• _What is required_: What is needed here is an exact repetition of the records below, beginning at the line that has "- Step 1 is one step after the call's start" and stopping after the line that has "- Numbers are".

• _Supplied material_:
___

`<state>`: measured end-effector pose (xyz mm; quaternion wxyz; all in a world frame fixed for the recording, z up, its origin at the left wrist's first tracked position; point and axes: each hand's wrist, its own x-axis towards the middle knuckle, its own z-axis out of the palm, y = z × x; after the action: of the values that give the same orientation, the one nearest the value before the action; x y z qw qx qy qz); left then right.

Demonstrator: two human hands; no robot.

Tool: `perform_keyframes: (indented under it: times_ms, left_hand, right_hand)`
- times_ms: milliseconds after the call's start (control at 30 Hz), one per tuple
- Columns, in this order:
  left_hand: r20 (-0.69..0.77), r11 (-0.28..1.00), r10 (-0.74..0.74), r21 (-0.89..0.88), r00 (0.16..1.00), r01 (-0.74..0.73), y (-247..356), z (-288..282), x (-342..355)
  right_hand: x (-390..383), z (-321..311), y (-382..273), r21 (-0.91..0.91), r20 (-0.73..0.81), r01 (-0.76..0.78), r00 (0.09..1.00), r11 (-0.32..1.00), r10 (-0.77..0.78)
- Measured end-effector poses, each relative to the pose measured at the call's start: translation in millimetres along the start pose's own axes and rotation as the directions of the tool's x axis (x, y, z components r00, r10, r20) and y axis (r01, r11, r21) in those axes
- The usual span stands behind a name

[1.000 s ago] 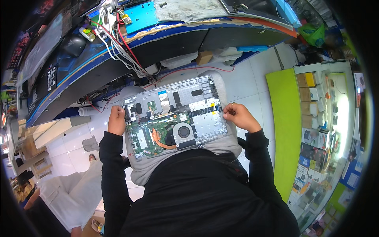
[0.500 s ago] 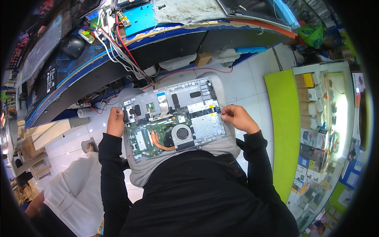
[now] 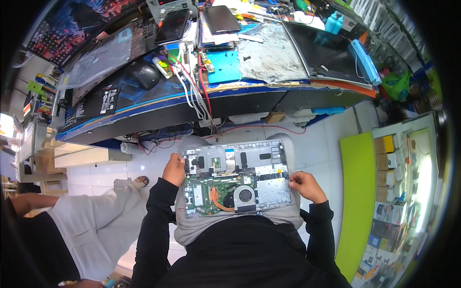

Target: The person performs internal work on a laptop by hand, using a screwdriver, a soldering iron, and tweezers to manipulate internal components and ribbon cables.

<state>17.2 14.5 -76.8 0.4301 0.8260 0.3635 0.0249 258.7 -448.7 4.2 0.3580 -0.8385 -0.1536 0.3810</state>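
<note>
An opened laptop base [image 3: 272, 189] lies across my lap with its inside facing up. Its green circuit board [image 3: 225, 184], copper heat pipe [image 3: 214, 198] and round black fan [image 3: 245, 194] are exposed. A white ribbon cable with a blue end [image 3: 230, 161] sits near the middle of the far half. My left hand [image 3: 174, 169] is closed on the left edge, thumb on top. At the right edge, my right hand [image 3: 308, 186] has its fingers pinched on the rim. The undersides of both grips are hidden.
Ahead stands a cluttered workbench [image 3: 230, 103] with two phones, a mouse [image 3: 145, 75], a dark screen panel [image 3: 326, 53] and hanging white cables [image 3: 191, 91]. Another person's leg [image 3: 110, 216] is at my left. A glass display case [image 3: 398, 192] with a green side stands at right.
The view has tilted up, so more of the bench shows and the laptop base appears lower and farther right. The base looks more level. Both hands keep their places at its edges.
</note>
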Motion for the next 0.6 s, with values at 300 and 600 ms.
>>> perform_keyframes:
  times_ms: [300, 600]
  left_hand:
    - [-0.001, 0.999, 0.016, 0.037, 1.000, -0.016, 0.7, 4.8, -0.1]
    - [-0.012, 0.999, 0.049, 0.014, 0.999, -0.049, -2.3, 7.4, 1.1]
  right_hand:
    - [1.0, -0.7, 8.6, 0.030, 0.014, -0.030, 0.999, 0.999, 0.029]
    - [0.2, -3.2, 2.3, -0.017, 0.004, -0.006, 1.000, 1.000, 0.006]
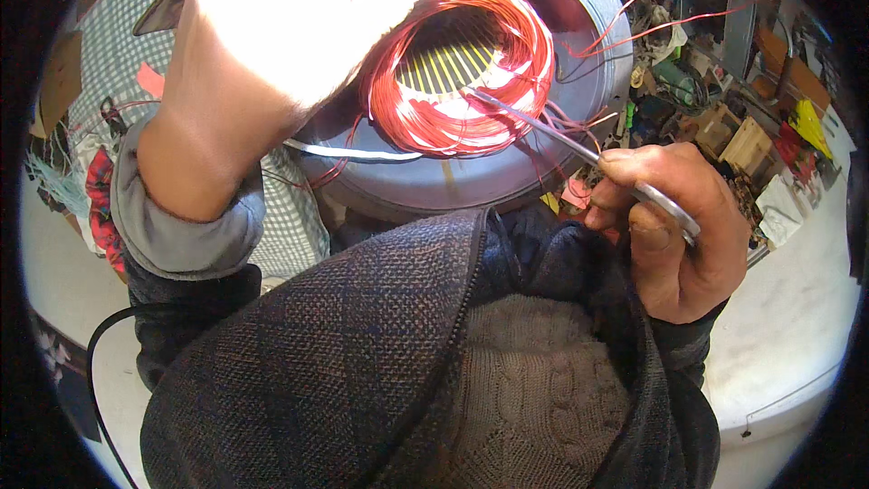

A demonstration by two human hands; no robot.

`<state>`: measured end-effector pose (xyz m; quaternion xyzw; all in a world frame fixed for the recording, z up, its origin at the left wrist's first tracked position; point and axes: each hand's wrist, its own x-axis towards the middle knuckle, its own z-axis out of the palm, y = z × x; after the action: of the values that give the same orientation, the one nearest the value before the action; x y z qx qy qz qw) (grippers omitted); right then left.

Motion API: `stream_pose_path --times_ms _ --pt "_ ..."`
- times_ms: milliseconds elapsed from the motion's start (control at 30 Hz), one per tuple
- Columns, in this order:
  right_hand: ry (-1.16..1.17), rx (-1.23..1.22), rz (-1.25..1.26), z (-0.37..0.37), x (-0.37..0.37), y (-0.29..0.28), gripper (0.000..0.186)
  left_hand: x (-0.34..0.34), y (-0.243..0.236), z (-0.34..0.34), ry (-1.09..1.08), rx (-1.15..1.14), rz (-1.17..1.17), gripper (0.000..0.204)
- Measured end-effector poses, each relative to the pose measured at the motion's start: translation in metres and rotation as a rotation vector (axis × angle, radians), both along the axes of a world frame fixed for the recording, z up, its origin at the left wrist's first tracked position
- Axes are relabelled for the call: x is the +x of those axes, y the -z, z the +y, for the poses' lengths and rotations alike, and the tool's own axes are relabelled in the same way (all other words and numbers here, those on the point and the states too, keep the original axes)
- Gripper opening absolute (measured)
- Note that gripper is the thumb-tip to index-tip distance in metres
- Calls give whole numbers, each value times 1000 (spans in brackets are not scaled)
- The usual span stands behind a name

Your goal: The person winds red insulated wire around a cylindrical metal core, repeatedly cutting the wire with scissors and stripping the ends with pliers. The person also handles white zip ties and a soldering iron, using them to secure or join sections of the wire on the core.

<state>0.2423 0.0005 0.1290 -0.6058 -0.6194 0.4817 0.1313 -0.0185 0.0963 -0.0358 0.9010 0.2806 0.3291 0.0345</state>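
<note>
A metal housing [593,81] holds a stator with a thick ring of red copper wire [398,91] around yellow slot strips [448,68]. My left hand [299,18], washed out by bright light, reaches over the housing's left side from the upper left; its fingers cannot be made out. My right hand [679,226], at the right, grips a long thin metal tool [543,127] by its curved end, with the tip lying at the inner lower edge of the wire ring. Loose red wires [615,32] stick out to the upper right, and white sleeving [353,149] runs along the lower left.
A checked cloth [109,118] lies at the left, with red plaid fabric [100,199] beside it. Cluttered tools, a wooden crate [742,140] and a yellow item [810,127] are at the right. A black cable [95,362] hangs at the lower left.
</note>
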Motion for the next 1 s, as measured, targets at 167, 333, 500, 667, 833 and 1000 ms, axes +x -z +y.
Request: stream_pose_path --times_ms 167,333,500,667,833,1000 --pt "-109 115 -7 13 2 7 35 -1 -14 -1 6 -133 -75 36" --pt "-166 75 -46 19 -1 5 32 2 -19 5 31 -6 -43 36" --pt "-328 92 -31 26 -5 5 27 3 -26 2 46 11 8 45" --pt "-305 12 -101 21 -8 3 25 16 -3 16 68 102 -174 42" --pt "-323 81 -44 12 -8 -4 25 2 -1 5 131 205 -87 38" --pt "-363 70 -88 13 -7 -8 24 -3 -3 5 93 254 -10 41"
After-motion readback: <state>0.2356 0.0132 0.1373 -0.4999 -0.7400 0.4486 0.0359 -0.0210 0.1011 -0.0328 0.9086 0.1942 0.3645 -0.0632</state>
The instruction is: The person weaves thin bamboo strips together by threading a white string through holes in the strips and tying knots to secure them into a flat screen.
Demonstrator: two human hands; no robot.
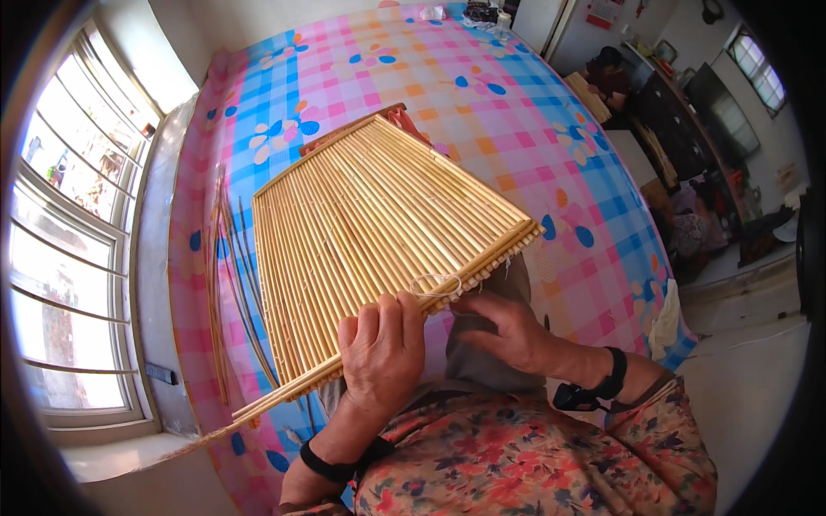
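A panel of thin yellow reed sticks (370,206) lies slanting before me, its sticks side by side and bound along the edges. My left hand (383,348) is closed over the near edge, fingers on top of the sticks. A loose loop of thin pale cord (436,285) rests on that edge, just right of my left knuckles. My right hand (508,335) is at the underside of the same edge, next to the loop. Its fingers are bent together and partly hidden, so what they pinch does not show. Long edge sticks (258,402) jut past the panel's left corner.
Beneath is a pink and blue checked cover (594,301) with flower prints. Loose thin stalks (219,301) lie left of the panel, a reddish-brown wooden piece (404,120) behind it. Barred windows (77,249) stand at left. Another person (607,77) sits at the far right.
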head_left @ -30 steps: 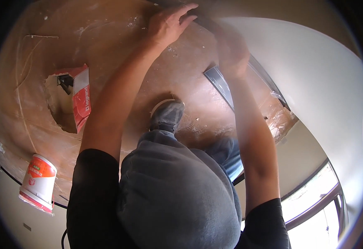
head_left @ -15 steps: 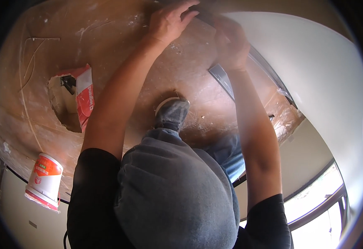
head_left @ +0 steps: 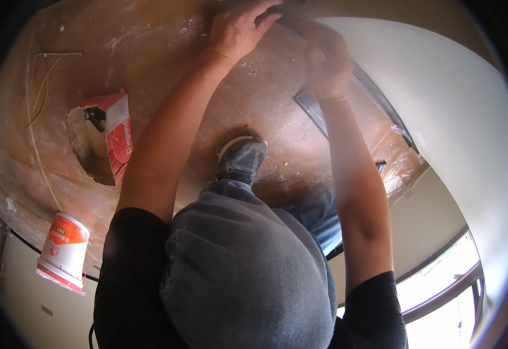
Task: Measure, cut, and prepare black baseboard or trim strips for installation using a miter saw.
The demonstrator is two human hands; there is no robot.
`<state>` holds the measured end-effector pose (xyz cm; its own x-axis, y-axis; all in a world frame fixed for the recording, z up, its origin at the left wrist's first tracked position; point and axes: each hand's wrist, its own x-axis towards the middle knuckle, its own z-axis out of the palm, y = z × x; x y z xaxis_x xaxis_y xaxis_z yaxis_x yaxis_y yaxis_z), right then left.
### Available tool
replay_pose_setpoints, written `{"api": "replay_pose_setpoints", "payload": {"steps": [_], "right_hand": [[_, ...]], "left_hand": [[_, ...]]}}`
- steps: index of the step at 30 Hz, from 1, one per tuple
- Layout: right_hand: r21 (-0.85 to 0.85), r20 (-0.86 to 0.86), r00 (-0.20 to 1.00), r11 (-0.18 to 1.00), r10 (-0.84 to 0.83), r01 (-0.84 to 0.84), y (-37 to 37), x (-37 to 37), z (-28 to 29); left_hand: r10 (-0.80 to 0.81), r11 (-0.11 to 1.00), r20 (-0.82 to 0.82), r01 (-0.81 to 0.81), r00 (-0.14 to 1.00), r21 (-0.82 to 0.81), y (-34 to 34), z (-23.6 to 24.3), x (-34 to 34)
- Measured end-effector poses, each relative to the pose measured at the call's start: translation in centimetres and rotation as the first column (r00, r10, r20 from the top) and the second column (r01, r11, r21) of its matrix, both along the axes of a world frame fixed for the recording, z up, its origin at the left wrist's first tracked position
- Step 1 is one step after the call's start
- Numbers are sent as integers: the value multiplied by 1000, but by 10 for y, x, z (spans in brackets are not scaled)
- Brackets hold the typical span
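At the far edge of the view my left hand (head_left: 239,30) reaches over the brown floor covering (head_left: 190,75), its thumb and forefinger apart. Its fingertips come close to a dark, hazy area at the foot of the pale wall (head_left: 417,75). My right hand (head_left: 328,64) is curled closed to the right of it, against the base of that wall. Haze blurs the right fingers, and what they hold cannot be made out. Beside my right wrist lies a flat grey strip (head_left: 311,109), partly covered by the forearm. A dark skirting strip (head_left: 382,104) runs along the wall's foot.
A torn red and white carton (head_left: 117,131) lies left of my left forearm. Farther left stands a white and orange bucket (head_left: 65,244). My shoe (head_left: 243,157) rests on the floor between my arms. Bright window panes (head_left: 440,291) show at lower right.
Both hands stay in nearly the same place. The right hand has shifted very slightly to the right, and the view has moved a little.
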<state>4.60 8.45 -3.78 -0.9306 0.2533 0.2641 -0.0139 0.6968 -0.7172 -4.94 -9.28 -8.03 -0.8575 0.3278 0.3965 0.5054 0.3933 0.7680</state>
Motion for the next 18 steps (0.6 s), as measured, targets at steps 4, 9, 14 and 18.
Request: {"api": "replay_pose_setpoints", "payload": {"steps": [4,9,14,18], "right_hand": [[43,-49,999,999,7,-5,1,-1,-3],[-16,-20,1000,1000,8,-8,0,0,-1],[-64,46,999,998,-23,26,-2,-1,2],[-49,-59,998,999,-2,-1,1,-1,-4]], "left_hand": [[-12,1000,16,12,1000,-1,0,2,-1],[2,999,27,-1,1000,-36,0,2,0],[-2,1000,7,2,1000,-31,-1,2,-1],[-7,999,6,8,1000,-42,0,1,-1]]}}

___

• _Task answer_:
- Step 1 is one step after the call's start
- Numbers are sent as integers: the value multiplied by 1000, but by 10 for y, x, z (spans in brackets are not scaled)

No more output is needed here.